Consider the following example:

SCOPE SENTENCE
{
    IDENTIFY(TEST)
    {
        TYPE(ADJ)
        >>
        @field_1[LEMMA("virus")]|[SECTOR]
    }
}

The purpose of this rule is to extract the lemma virus, in singular or plural form, only if it appears in a text strictly preceded (double greater than sign , >>) by an adjective (TYPE(ADJ)). If this condition is verified, the SECTOR transformation option will ensure that the extraction value will be expanded to include all elements pertaining to the sequence specified in the rule.

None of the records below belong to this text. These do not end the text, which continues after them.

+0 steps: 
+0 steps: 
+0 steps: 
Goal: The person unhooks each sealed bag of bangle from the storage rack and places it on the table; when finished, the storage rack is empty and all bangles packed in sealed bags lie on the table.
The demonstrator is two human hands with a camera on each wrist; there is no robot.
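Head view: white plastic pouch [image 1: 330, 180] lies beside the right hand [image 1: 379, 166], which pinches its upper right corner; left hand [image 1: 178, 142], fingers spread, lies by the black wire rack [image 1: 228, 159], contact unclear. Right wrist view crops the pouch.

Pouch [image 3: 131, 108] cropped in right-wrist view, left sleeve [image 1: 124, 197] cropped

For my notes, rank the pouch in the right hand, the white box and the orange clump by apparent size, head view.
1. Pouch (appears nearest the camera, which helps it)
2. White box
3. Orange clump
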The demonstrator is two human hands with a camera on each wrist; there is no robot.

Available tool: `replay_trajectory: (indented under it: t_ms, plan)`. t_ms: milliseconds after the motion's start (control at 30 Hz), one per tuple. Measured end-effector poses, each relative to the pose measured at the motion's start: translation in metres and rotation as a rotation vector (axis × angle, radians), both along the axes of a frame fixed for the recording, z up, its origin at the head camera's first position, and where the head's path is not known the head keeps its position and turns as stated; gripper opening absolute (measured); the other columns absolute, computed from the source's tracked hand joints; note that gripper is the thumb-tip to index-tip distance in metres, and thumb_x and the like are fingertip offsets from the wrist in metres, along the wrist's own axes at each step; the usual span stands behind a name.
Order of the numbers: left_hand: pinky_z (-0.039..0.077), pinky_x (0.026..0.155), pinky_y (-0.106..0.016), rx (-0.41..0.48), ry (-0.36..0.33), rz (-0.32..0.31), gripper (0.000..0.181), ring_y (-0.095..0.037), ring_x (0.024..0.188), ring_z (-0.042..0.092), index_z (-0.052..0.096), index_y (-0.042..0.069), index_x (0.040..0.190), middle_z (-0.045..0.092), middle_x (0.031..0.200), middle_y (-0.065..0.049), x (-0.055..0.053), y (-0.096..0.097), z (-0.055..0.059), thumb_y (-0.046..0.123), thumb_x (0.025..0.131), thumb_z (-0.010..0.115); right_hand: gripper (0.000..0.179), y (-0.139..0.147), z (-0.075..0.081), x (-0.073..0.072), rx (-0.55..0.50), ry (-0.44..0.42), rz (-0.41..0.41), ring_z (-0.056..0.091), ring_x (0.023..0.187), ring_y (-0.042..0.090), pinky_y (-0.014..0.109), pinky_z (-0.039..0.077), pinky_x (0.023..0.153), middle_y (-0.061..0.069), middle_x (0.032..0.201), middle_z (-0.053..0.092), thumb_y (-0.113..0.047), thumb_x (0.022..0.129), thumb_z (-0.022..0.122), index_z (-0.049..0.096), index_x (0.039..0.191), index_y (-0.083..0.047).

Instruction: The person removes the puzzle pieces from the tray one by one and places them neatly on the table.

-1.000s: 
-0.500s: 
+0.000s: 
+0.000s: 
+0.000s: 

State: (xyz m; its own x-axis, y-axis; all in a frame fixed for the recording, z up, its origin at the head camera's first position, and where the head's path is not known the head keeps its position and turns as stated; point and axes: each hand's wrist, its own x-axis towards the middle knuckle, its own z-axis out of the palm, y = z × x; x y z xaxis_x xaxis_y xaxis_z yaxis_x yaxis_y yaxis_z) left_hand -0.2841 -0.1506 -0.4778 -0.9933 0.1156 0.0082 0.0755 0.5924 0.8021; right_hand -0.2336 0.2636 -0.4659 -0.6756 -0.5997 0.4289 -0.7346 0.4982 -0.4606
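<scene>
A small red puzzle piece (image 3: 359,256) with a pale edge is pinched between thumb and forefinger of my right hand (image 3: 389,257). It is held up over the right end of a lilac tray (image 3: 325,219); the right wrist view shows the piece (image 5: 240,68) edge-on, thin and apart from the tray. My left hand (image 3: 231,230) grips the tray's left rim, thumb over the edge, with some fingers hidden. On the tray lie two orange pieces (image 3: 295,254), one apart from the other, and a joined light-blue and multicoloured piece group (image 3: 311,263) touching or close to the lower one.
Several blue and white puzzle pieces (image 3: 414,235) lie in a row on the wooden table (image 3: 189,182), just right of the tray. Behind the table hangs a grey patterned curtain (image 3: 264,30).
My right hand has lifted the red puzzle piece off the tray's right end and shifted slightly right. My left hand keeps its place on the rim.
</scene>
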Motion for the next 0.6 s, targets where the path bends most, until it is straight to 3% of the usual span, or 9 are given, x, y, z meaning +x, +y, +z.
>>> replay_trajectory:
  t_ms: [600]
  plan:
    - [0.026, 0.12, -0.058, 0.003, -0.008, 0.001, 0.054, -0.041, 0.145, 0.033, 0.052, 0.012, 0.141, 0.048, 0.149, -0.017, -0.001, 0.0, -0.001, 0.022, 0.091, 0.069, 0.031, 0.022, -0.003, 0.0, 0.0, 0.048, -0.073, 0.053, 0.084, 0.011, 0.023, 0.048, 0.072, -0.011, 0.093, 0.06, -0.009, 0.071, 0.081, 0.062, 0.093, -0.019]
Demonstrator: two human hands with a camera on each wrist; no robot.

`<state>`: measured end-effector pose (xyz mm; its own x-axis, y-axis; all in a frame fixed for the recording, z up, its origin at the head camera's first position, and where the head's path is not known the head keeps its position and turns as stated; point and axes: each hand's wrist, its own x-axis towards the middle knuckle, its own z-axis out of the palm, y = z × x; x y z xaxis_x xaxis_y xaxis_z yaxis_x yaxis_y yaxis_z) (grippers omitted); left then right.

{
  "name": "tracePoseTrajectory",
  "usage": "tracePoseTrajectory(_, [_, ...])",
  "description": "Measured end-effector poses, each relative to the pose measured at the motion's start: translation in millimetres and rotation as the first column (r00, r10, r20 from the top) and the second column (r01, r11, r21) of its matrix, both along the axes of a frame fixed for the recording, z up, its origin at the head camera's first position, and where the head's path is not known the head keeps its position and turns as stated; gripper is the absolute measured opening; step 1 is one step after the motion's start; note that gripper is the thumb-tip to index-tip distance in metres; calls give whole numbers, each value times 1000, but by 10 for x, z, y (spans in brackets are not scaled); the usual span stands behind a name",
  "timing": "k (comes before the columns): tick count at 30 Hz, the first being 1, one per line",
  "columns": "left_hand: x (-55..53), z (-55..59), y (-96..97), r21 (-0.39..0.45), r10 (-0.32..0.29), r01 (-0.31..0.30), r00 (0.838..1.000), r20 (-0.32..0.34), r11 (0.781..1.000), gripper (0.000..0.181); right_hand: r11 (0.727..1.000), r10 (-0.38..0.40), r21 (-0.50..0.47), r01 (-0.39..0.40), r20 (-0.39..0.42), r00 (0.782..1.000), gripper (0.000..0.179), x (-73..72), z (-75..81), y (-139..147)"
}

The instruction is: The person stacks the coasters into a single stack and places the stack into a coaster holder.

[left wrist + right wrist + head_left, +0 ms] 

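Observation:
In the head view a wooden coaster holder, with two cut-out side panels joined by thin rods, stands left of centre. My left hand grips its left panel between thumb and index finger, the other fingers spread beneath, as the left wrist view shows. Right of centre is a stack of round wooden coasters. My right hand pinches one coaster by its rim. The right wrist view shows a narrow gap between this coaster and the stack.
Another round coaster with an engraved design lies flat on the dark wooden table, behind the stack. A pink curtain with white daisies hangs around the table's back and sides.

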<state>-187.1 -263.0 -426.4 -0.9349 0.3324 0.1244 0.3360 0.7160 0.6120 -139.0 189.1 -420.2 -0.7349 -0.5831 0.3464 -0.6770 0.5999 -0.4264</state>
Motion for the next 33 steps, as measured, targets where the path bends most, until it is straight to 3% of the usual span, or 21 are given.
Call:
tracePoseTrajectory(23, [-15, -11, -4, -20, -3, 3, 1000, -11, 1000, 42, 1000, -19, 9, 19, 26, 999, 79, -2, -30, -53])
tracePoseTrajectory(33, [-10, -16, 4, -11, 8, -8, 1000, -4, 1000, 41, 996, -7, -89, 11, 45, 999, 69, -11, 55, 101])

Consider the extraction output if the rule above is run against the following sample text:

Flu Widespread, Leading a Range of Winter's Ills
By DONALD G. McNEIL Jr. and KATHARINE Q. SEELYE
Published: January 9, 2013
It is not your imagination - more people you know are sick this winter, even people who have had flu shots.
The country is in the grip of three emerging flu or flulike epidemics: an early start to the annual flu season with an unusually aggressive virus, a surge in a new type of norovirus, and the worst whooping cough outbreak in 60 years. And these are all developing amid the normal winter highs for the many viruses that cause symptoms on the "colds and flu" spectrum.
Influenza is widespread, and causing local crises. On Wednesday, Boston's mayor declared a public health emergency as cases flooded hospital emergency rooms..[...]

The text contains two combinations of values that the rule condition would match: many viruses and aggressive virus. Both strings are composed of an adjective preceding the lemma virus.
Sequences are contained in these preposition phrases:

with an unusually aggressive virus

for the many viruses

and the SECTOR transformation causes the extraction of the same phrases.